The Humane Society Legislative Fund and
the NRA each endorsed about 300 Congressional
candidates. We endorsed 249 candidates who won
and 47 who lost, for a win rate of 84.1%. The
NRA backed 244 winners and 59 losers, for a win
rate of 80.5%. In the seven contested Senate
races where we and the NRA endorsed opposing
candidates, we won four and the NRA won three.
Since Republicans took the majority of
the House of Representatives, one might think
that the political environment favored the NRA.
But NRA influence is waning. Some Democrats
pander to the NRA to prove their Second Amendment
bona fides, but of the 65 Democrats endorsed by
the NRA, 32 lost, and most of the winners were
in very safe districts.
The NRA continues to oppose common-sense
policies on inhumane and unsporting practices,
such as canned hunts, bear baiting, aerial
gunning of wolves, and even poaching. By
contrast, our message of protecting animals from
cruelty and abuse has universal reach, including
with swing voters who are critical to both
parties in tough races.
–Mike Markarian, President
Humane Society Legislative Fund
519 C Street, NE
Washington, DC 20002
<mmarkarian@humanesociety.org>
<www.hslf.org>
Making humane education progress in Vietnam

You published a brief letter from me in
the April 2010 edition of Animal People that
discussed our initial efforts in Vietnam. This
is to give you an update.
On November 1, 2010, I and two other
trainers flew to Hanoi to commence a nine-month
Humane Edutainment pilot project in partnership
with the International Organization of Good
Templars/Vietnam, Live & Learn, Green Network,
Fauna & Flora International, and the Vietnam
Veterinary Medicine Club.
Our six-day workshop aimed to provide
participants with the skills needed to plan and
implement Humane Edutainment events throughout
the Hanoi region. We provided training in
techniques designed to stimulate critical
thinking, perspective-taking, conflict
resolution, and divergent thinking.
Representatives from the World Society for the
Protection of Animals, Live & Learn, the
Animals Asia Foundation, Education Nature
Vietnam and VietPet also gave presentations.
More than 35 Vietnamese attended. The
culmination was a Humane Edutainment performance
featuring vignettes created by the participants.
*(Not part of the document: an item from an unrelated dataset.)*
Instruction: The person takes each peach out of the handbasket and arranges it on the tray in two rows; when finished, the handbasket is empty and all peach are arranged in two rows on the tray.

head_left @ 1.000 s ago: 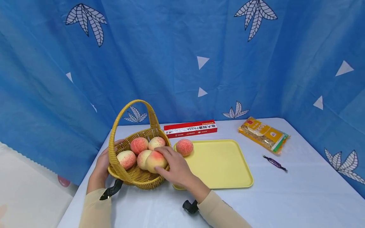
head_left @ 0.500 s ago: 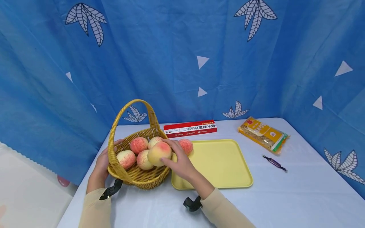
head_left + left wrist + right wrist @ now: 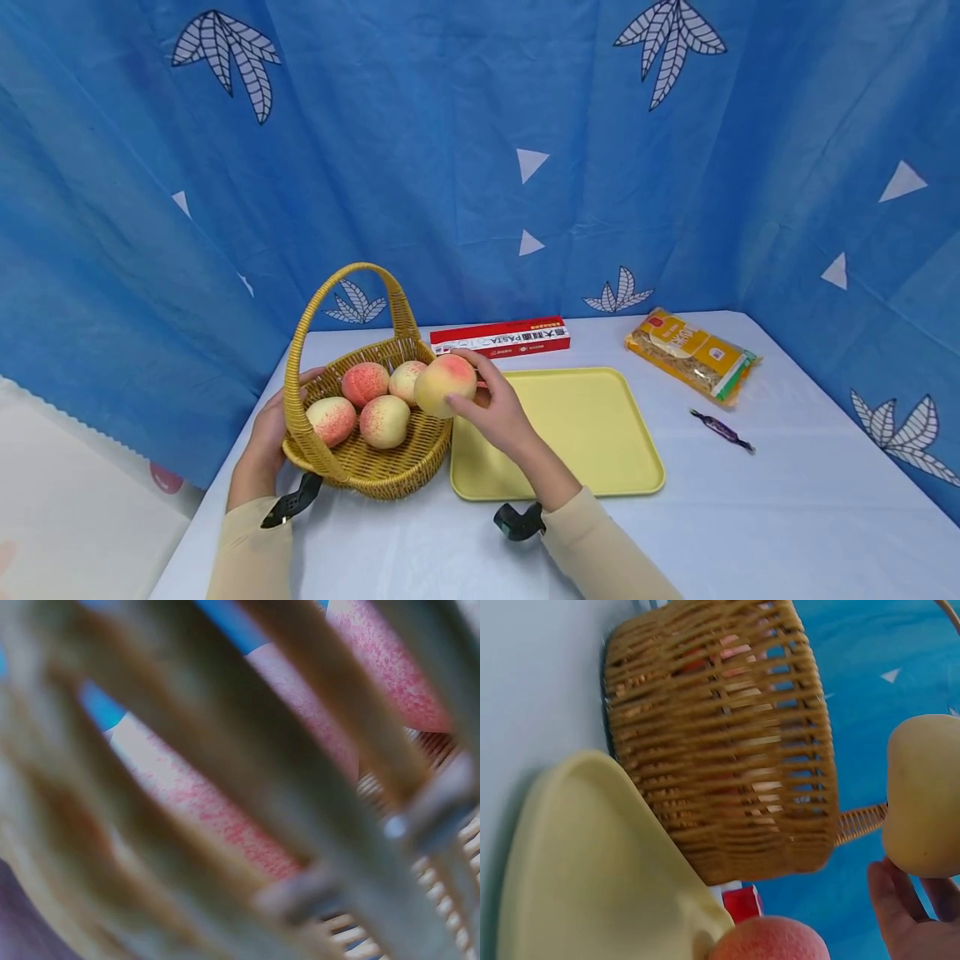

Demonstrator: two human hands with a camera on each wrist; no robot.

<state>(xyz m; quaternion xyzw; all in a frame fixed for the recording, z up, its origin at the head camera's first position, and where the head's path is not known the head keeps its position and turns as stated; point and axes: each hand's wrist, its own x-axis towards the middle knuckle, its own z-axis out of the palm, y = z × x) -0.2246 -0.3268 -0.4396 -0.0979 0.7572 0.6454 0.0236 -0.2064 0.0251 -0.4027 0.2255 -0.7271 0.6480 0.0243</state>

The vignettes covered such topics as how to help
a chained dog, dealing with conflict at home
over rescued kittens, refusing to use medicines
made from endangered animals, and not
participating in bullying.
Vignettes such as these are the core of
the Humane Edutainment approach, which calls on
audience members to become part of the sociodrama
with an eye toward developing successful
resolution of complex ethical dilemmas. The vast
majority of our participants were not “animal
people,” though there were a few in the group.
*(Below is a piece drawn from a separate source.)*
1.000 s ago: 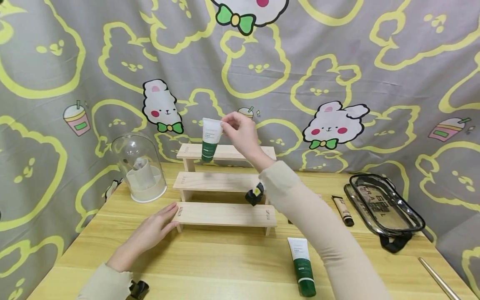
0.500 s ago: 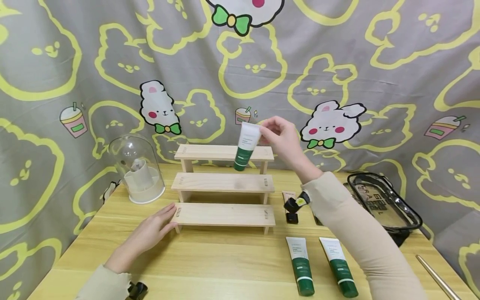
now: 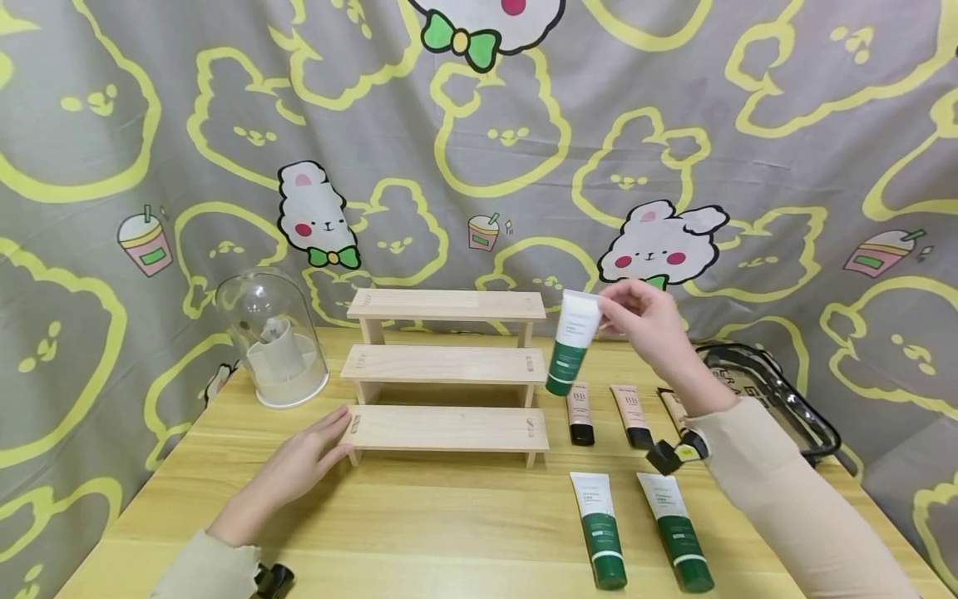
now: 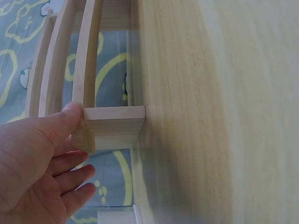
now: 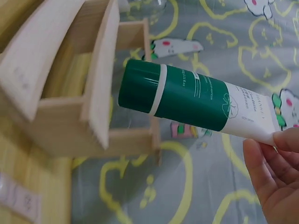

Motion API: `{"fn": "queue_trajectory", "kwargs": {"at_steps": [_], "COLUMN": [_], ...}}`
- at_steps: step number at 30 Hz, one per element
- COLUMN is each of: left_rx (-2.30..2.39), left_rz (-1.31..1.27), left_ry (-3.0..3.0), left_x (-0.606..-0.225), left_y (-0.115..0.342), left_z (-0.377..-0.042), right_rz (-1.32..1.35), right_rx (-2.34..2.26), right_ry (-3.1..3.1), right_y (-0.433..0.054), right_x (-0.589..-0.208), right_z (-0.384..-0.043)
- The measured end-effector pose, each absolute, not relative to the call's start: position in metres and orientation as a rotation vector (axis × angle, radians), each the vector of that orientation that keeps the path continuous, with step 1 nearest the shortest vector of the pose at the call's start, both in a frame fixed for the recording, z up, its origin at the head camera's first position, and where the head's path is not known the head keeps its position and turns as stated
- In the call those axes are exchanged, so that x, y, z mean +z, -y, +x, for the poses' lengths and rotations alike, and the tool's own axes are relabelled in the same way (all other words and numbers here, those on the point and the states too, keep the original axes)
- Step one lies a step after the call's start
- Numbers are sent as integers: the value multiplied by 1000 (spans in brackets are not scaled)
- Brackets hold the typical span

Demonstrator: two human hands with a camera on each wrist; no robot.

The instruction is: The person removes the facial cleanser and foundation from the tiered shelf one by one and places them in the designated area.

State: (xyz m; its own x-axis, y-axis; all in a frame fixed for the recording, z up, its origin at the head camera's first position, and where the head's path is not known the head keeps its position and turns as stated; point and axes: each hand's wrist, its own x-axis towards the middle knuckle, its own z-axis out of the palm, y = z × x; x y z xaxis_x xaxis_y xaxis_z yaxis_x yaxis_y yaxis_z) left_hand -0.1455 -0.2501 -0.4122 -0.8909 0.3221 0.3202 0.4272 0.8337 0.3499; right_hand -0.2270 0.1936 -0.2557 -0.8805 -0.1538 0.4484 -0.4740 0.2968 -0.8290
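My right hand [image 3: 645, 320] pinches the flat white crimped end of a green-and-white squeeze tube [image 3: 573, 343]. The tube hangs tilted, green cap down, in the air off the right end of a three-tier wooden display stand [image 3: 449, 428]. In the right wrist view the tube's green cap [image 5: 140, 86] points toward the stand. My left hand [image 3: 299, 457] rests at the left end of the bottom tier; in the left wrist view the thumb [image 4: 67, 120] touches the board's end and the other fingers lie relaxed. Two matching tubes [image 3: 600, 532] [image 3: 676, 532] lie on the table.
Two pink BB cream tubes [image 3: 580, 416] [image 3: 631, 416] and a beige tube [image 3: 674, 410] lie right of the stand. Behind my right forearm is a clear black-edged pouch [image 3: 778, 391]. A clear-domed holder [image 3: 288, 370] stands at the left back, before a patterned curtain [image 3: 419, 108].
My right hand has carried the tube rightward and down, from in front of the top tier to beyond the stand's right end. The left hand has stayed at the bottom tier.
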Motion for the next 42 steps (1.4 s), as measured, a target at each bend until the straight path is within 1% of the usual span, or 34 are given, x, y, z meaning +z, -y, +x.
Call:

The lack of prior pro-animal attitudes among most
of group was helpful in allowing us to gauge
their response to the material. Most were
enthusiastic about continuing. Humane
Edutainment field projects are to be planned and
led by Vietnamese youth with mentoring and
subject expertise from other organizations and
individuals.
We had some interesting discussions with
the participants about dog and cat meat and the
relative perceived importance of cultural
traditions. I got some pushback about the notion
that the dog meat trade is intrinsically cruel,
but the participants almost universally agreed
that dogs destined for the dinner table should
not suffer intensive confinement and beatings,
and that such mistreatment should be addressed.
I was pleased to hear several Vietnamese
veterinarians and veterinary students sharing
strategies for dealing with backyard dog breeders
using existing health and noise statutes.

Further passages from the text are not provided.